Каждый, кто в то утро входил к нему в кабинет, вносил с собой ощущение солнечности апрельского утра, его умытую дождями улыбку.
Бригадир Целищев сел на подоконник, распахнул створки настежь и смотрел, как мальчишки носятся по лужам, а потом, как ошпаренные, выскакивают на завалинки — обогреть на солнце онемевшие, синие ноги.
— Константин Андреевич, не вы ли нынче на тот берег плавали? — спросил Целищев.
— Я, — ответил Костя. Он только что вернулся с лугов и был рад, что в кабинете много народу.
— То-то мне мой архаровец сказывал… Со спиннингом ходил, так видел… Уж не луга ли осматривать ездили? Вроде бы рановато.
— Вот и рановато, да захотелось.
— На пойме трава, по всем приметам, должна быть добрая. Воды много.
— На воду только и надеемся. А там ивняк да ольха так и лезут изо всех болотин.
— Это так. Лезут, окаянные. Работа предстоит немалая. Но ведь и мелиораторы должны нам помочь.
В кабинет входили бригадиры, заведующие фермами, колхозники. Начинался новый день — новые заботы.
Кладовщик Степан Минеевич, крутолобый, темнолицый мужик, перекинул через порог ногу-деревяшку — своя осталась под Смоленском — и, ни с кем не поздоровавшись, спросил:
— Газеток не было?
— А зачем тебе? На раскур?
— И на раскур, и почитать сначала. Ночью еще одного не запустили?
— На Луну?
— На Луну или на Марс — не мне, кроту земляному, знать. То ученым виднее. Мужики! — повысил он голос и обвел всех сидящих в кабинете — на стульях, на потертом дерматиновом диване — чуть раскосыми серыми глазами. — А что такое апогей и перигей? Растолкуйте мне. Я ведь, вы знаете, закончил только три класса, четвертый коридор, так что в этом самом предмете не успел досконально разобраться. Отсталость свою признаю.
Ему растолковали, кто как мог, а он стоял посреди кабинета и неторопливо свертывал цигарку твердыми, негнущимися пальцами.
— Верно ли они талдычат, Константин Андреевич? — обратился он к Косте, выслушав всех.

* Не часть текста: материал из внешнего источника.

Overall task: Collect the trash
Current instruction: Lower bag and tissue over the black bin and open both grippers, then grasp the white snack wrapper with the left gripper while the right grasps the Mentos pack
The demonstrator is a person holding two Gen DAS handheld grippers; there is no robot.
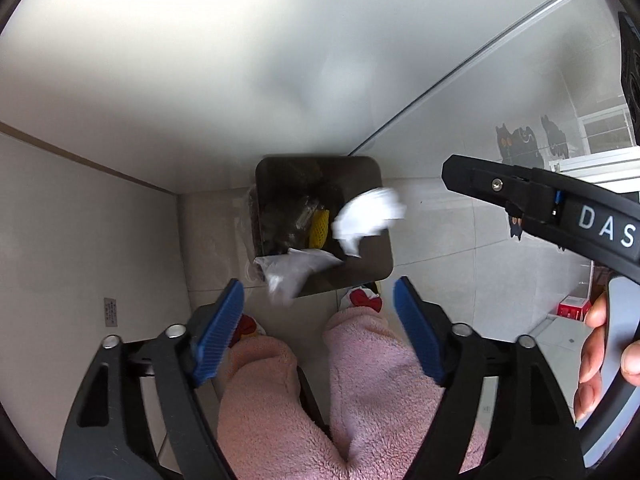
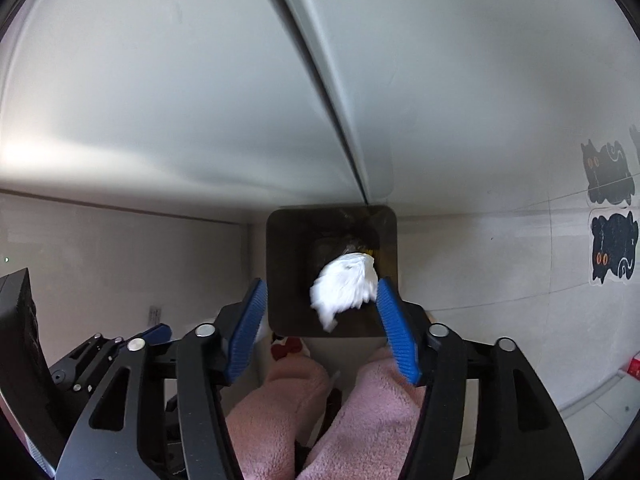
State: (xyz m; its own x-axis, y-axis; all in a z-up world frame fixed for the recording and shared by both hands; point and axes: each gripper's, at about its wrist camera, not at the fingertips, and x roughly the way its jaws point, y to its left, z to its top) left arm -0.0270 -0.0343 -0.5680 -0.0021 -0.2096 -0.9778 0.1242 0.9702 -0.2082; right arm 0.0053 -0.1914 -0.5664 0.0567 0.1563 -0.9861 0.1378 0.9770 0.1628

— Верно, — Костя улыбнулся. Он уже знал, что Степан Минеевич что-то замыслил и сейчас так повернет разговор, что все грохнут.
— Эге… — раздумчиво и как бы удивляясь, произнес Степан Минеевич, и его правая кустистая бровь приподнялась. — Значит, высшая и низшая точки полета… Понятно… А что, мужики, там, у запускателей ракет, может ли произойти такое? Ракета, положим, еще не готова, не все проволочки к ней подведены, а приезжает уполномоченный Бурмакин и командует: «Запускай!»
Мужики захохотали.
— Пустят его туда! Жди!
— Нужен он там, как заноза в пальце!
— А почему не пустят? Почему? — будто защищал Бурмакина Степан Минеевич.
— Да что же он там понимает? Там, поди, одних только лампочек тыща, если не более, и каждая — к делу!
— А что же он в нашем деле понимает? Однако же его пускают!
— Вот потому у нас и перигей!
— Как, как ты сказал? — Степан Минеевич поднес ухо к Целищеву.
— Перигей, говорю! Только-только подниматься начнем, и опять рылом в землю!
— А разве перигей и перегиб — одно и то же? — с изумлением спрашивал Степан Минеевич. — Городишь бог знает что. Вижу теперь, что ты в тонких науках еще меньше моего разбираешься…
Мужики смеялись. Всем было ясно, что он еще с вечера обкатал новое для него слово, подвел разговор к точке, а сам как бы ни при чем.
Целищев встал с подоконника и подошел к столу.
— Константин Андреевич, а ведь если погода не переменится, так через недельку и сев начинать можно.
— Вот и хорошо. Значит, не надо мешкать. Получайте семена. Накладные уже готовы… Гурьян Антипович!
— А? — приподнялся тот с дивана.
— Направьте на станцию четыре машины за удобрением. Привезите свое и то, что отгружено «Авангарду». Багров вчера сказал — забирайте, так же пропадет. Суперфосфат и селитра нам нужны.
— Сейчас направлю, Константин Андреевич. Да вот беда, с покрышками у нас туго. Того и гляди, разутыми останемся.